The One Thing You Should Understand About Millennials (and Yourself)

“The children now love luxury. They have bad manners, contempt for authority; they show disrespect for elders and love to chatter in place of exercise.”

Man, these millennials are really something!  They’re entitled, they want to be coddled, and their incessant use of portable devices can just drive you up the wall! This above quote really says it all about them, doesn’t it? It would, if it hadn’t been attributed to Socrates in the 5th Century BC. The more things change, the more it seems they stay the same, particularly as it relates to cross-generational issues.

For many years now I’ve been fascinated by cross-generational relationships in businesses and communities. During my career, I’ve gone from being a young partner in a successful real estate firm in my twenties to a young mayor in my thirties and forties and now find myself as a business owner again in my early fifties.  For me, it’s actually been a strange but wonderful transition to go from being the guy who was told I was “too young” to do certain things, to now serving as a mentor to the younger generation of leaders here in Augusta, Georgia who are often told the same thing.
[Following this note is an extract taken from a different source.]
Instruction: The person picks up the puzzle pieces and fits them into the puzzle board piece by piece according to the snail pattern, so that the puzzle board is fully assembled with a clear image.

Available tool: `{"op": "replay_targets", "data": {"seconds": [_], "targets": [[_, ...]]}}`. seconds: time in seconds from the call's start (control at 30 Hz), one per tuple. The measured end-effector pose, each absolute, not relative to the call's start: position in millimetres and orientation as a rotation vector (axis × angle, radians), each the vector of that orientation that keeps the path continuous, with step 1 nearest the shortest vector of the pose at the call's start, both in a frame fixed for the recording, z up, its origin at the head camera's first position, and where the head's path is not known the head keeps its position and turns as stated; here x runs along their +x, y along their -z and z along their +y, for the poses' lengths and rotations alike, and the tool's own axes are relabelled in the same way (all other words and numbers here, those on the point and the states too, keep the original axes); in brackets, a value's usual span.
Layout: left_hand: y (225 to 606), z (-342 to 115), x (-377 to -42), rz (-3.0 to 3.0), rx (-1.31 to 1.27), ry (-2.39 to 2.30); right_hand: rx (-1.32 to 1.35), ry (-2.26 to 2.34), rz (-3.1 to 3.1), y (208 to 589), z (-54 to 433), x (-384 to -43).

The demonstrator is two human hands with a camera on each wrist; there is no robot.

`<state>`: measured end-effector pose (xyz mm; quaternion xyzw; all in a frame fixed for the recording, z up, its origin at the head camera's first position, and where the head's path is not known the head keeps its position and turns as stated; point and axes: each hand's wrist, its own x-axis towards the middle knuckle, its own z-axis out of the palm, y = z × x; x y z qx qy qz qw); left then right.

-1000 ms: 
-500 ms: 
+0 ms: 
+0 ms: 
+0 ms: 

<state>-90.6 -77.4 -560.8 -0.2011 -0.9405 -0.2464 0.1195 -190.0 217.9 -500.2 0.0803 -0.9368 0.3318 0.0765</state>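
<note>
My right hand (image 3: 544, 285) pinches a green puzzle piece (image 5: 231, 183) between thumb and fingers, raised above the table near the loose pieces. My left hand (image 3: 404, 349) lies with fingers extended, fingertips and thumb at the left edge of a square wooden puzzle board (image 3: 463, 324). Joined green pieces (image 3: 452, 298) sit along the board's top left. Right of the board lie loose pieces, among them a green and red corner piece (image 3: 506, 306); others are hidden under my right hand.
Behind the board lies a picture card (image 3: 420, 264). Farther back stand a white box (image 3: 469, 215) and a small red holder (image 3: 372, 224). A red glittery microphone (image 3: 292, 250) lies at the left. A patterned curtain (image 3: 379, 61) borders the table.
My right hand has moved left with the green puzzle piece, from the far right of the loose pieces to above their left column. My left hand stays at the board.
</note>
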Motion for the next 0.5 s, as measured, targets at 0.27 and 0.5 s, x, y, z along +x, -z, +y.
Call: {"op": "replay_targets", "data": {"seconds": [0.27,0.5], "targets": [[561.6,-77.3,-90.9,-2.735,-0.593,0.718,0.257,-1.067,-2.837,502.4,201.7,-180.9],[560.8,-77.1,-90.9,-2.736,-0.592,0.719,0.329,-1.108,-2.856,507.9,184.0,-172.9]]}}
The quote from Socrates points to the fact that older generations throughout history have often viewed their younger counterparts with disdain and mistrust, and it’s definitely a two-way street. However, I’ve found that when these walls between generations are broken down within businesses and communities the results are very beneficial to all involved.
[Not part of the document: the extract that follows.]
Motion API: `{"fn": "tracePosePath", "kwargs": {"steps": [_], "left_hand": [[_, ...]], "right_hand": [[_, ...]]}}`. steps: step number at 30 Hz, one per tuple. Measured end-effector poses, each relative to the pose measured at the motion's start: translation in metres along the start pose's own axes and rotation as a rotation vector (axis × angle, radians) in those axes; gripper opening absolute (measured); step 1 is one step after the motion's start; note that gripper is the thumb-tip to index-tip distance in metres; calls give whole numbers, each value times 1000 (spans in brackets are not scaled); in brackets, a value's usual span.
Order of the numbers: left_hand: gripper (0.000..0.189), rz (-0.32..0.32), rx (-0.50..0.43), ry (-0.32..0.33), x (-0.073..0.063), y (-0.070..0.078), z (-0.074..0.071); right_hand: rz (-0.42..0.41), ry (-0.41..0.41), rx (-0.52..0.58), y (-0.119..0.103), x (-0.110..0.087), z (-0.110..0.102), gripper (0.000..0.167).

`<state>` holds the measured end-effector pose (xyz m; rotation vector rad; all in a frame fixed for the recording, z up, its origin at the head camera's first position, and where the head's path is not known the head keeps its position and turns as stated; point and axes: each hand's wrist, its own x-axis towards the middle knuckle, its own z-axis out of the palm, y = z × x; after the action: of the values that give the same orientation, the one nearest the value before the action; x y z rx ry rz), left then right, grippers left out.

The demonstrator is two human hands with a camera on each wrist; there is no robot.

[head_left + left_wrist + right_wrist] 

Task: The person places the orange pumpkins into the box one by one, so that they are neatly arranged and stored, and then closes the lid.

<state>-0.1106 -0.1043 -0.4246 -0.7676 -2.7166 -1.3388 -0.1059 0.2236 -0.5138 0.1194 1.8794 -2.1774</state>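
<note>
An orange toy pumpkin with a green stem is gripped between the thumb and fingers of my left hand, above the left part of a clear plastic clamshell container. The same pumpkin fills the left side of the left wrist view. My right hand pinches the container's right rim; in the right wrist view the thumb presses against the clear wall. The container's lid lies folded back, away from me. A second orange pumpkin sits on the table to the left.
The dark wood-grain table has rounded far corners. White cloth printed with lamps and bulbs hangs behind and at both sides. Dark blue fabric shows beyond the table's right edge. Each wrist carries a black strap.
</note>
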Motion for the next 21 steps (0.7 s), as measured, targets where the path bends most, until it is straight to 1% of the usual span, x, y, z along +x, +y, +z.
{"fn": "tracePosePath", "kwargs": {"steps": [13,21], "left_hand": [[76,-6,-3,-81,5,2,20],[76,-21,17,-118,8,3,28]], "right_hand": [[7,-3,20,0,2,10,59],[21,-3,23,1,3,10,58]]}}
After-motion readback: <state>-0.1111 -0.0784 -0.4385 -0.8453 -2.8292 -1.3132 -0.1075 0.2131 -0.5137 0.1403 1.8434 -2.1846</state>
One of my strong focuses while in office and for the past four years back in the private sector with my consulting business has been to engage next generation leadership. There are some observations I’ve made along the way.  So often I’ve sat in board meetings where the question has been asked: “how do we engage millennials?”.  More times than not, I’ve pointed out that there hasn’t been anyone under the age of forty sitting in the room. I’ve come to the conclusion this would be akin to asking a room full of older, Caucasian men to come up with creative ways to address race relations. Probably not a good idea if you want a positive and impactful outcome.

A recent study showed that 79% of millennials believe “mentorship programs are crucial to their career success”.  Although it often seems that older generations perceive upcoming generations as a threat to take their jobs, this statistic underscores for me the key to unlocking the potential of our businesses and our communities: focusing on pairing the wisdom and life experience of older generations with the energy, ideas, and enthusiasm of the next generation.

We live in a fast-changing world where the pace of change picks up exponentially each day and the younger generation, a generation raised while constantly adjusting to and embracing these changes, has much to give. The more we provide them with mentorship and encouragement across generational lines, the more likely they are to do the same thing for the generation coming behind them.